Yeni kent, onu kurup geliştirenlerin hayalleri tam olarak gerçekleştirememiş olsa da, Notion halkı Roma döneminin sonlarına kadar varlığını sürdürmüştür. Daha geç dönemlere ait yerleşim izlerine birkaç yerde rastlamak mümkün. Örneğin surların bazı bölümlerinde onarım izleri açık şekilde görülür, ve bir de olası kilise yapısı belirlenmiştir. Hatta bir piskoposluk merkezi konumuna ulaşan Notion’da, Hıristiyan nüfusun faaliyetlerini belgeleyen yazıtlarda nef ve vaiz kürsüsü olan bir yapıdan bahsedilir. Kentin bazı kesimlerinde yerleşim sürerken diğer bölümleri terk mi edilmişti? Bu alanları uzun vadeli yerleşim için diğerlerinden daha çekici kılan neydi? Bu tür seçimlerden, varlığını devam ettiren halkın, liman ve Klaros Tapınağı da dahil olmak üzere daha geniş civar bölge ile ilişkisi hakkında neler öğrenebiliriz? Sit alanındaki daha geç dönem yerleşimleri, Hıristiyanlığın ortaya çıkması ve Roma imparatorluğunun zayıflaması gibi gelişmelerden nasıl etkilenmiştir?

Notion ile ilgili ilginç bir gerçek, anıtsal mimariye ait kalıntıların olmamasıdır. Örneğin Agora’nın sütunlu revaklarla çevrili olduğu açıktır; ancak sütunlar veya bu yapıların üst kısımları neredeyse hiç korunmamıştır. Notion’ın topografik durumu kentin derine gömülmesine elvermediğinden, büyük mimari blokların halen yeraltında olması pek olası değildir. Yakındaki köyler incelendiğinde, ortaçağa ve günümüze ait binalarda yaygın devşirme malzeme kullanılmadığı gözlenir.  Sit alanında kireç ocağı izine rastlanmadığından  kireç elde etmek için yakılmış olmaları olasılığı da yoktur. Bu durumun bir açıklaması, bu binaların hiçbir zaman tamamlanmadığı olabilir; bir diğer olasılık ise sütun parçaları gibi büyük taş blokların büyük şehirlerde, özellikle de imparatorluk başkenti Konstantinopolis’te yeniden kullanılmak üzere sistematik olarak götürüldüğüdür ki sahil kentleri bu kadere özellikle maruzdur.

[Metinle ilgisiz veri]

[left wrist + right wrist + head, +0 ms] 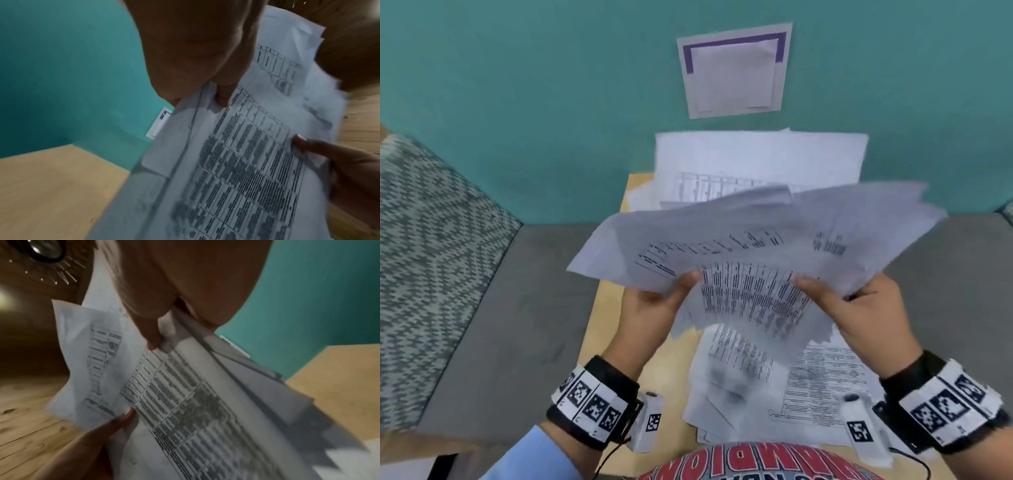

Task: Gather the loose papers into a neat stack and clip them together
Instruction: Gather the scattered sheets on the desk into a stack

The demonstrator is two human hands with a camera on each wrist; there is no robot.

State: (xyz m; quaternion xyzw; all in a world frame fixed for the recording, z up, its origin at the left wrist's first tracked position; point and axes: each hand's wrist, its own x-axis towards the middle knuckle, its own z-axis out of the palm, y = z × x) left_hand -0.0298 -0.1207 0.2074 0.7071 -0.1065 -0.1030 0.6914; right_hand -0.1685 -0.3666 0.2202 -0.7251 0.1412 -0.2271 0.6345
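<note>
A fanned bundle of printed white papers [756, 246] hangs above the wooden table [606, 329]. My left hand [654, 301] pinches its near left edge, thumb on top. My right hand [859, 308] grips the near right edge, thumb on the printed sheet. The left wrist view shows the same bundle [236, 162] under my left hand [205, 65], with the right thumb at the far side. In the right wrist view my right hand [174, 305] holds the sheets [185, 402]. More loose papers [774, 383] lie on the table below, and another pile [756, 161] sits at the back. No clip is visible.
A teal wall [534, 102] rises behind the table, with a framed paper [736, 72] stuck on it. A grey seat [517, 325] and a patterned cushion [431, 240] lie to the left. Grey surface [969, 274] also flanks the table on the right.
</note>
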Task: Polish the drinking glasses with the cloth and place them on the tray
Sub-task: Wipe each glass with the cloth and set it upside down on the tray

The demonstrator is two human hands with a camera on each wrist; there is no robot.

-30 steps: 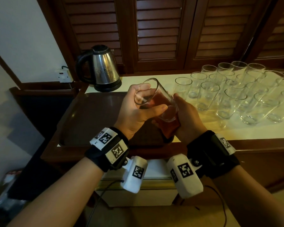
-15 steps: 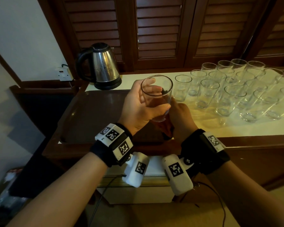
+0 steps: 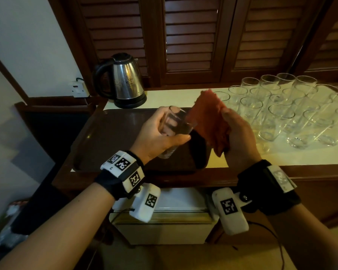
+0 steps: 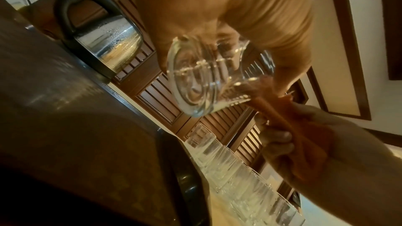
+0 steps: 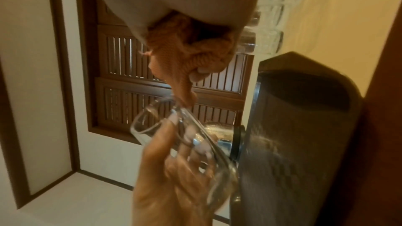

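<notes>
We note one drinking glass [image 3: 172, 131] held in the air above the dark brown tray [image 3: 109, 141], tilted, its open mouth turned up and toward the right. The left hand [image 3: 158, 133] grips it around the body, thumb on the near side and fingers curled round the far side (seen through the glass wall in the right wrist view). In the left wrist view we see the thick base of the glass [image 4: 195, 82] facing the camera.

The orange cloth [image 3: 209, 117] is bunched in the right hand [image 3: 236, 137], whose fingers are closed round it; a loose end of the cloth stands up above the hand. From the right wrist we see a twisted tip of cloth [image 5: 185, 92] reaching down to the rim of the glass [image 5: 174, 126]; whether it goes inside we cannot tell.

The tray lies on a pale counter top [image 3: 242, 158], with no glass standing on its visible surface. To the right of the hands, a crowd of other glasses [image 3: 281, 110] stands upright on the counter, close together in rows. Behind the tray's far left corner sits a steel kettle [image 3: 125, 80] with a black handle. Dark louvred shutters [image 3: 193, 36] run along the wall behind. Both wrists carry black bands with white marker blocks [image 3: 125, 168].
</notes>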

Sit alanındaki ortaçağa ve Osmanlı dönemine ait az sayıda kalıntı, antikçağdan sonra yerleşimin başka yerlerde, olasılıkla da batı burnunun kuzeybatı yamaçlarında, denizden uzakta fakat Hales Nehri ve vadide mil birikiminin sağladığı tarım arazilerinin yakınında yoğunlaştığını gösterir. Eğer gelecekteki araştırmanın sonuçları bu hipotezi doğrularsa, o zaman Notion’da yerleşimin öyküsünün tam bir çevrimi tamamladığı görülecektir; ortaçağda halk burunlara terk edip nehir tarafında yerleşmeyi tercih etmiştir, ancak insanları bir bin yıldan daha uzun zaman önce buraya çekmiş olan doğal liman artık yerinde değildir.